■ Work instructions
Print out the full listing exactly as it reads.
-- Opening Marker --
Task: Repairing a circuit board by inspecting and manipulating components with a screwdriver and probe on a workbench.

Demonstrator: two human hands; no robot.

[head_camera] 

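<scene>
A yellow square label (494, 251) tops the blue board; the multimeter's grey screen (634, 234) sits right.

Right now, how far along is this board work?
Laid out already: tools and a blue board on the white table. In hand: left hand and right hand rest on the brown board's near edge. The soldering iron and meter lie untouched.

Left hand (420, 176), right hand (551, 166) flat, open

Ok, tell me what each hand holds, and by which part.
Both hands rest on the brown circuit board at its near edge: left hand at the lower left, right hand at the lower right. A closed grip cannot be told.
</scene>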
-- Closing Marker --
■ Result of this task
Task: Repairing a circuit board by inspecting and manipulating components with a screwdriver and probe on a workbench.

Demonstrator: two human hands; no robot.

[head_camera] 

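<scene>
A yellow square label (494, 251) tops the blue board; the multimeter's grey screen (634, 234) sits right.

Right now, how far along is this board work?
Laid out already: tools and a blue board on the white table. In hand: left hand and right hand rest on the brown board's near edge. The soldering iron and meter lie untouched.

Left hand (420, 176), right hand (551, 166) flat, open

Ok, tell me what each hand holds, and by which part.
Both hands rest on the brown circuit board at its near edge: left hand at the lower left, right hand at the lower right. A closed grip cannot be told.
</scene>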

That was the complete answer.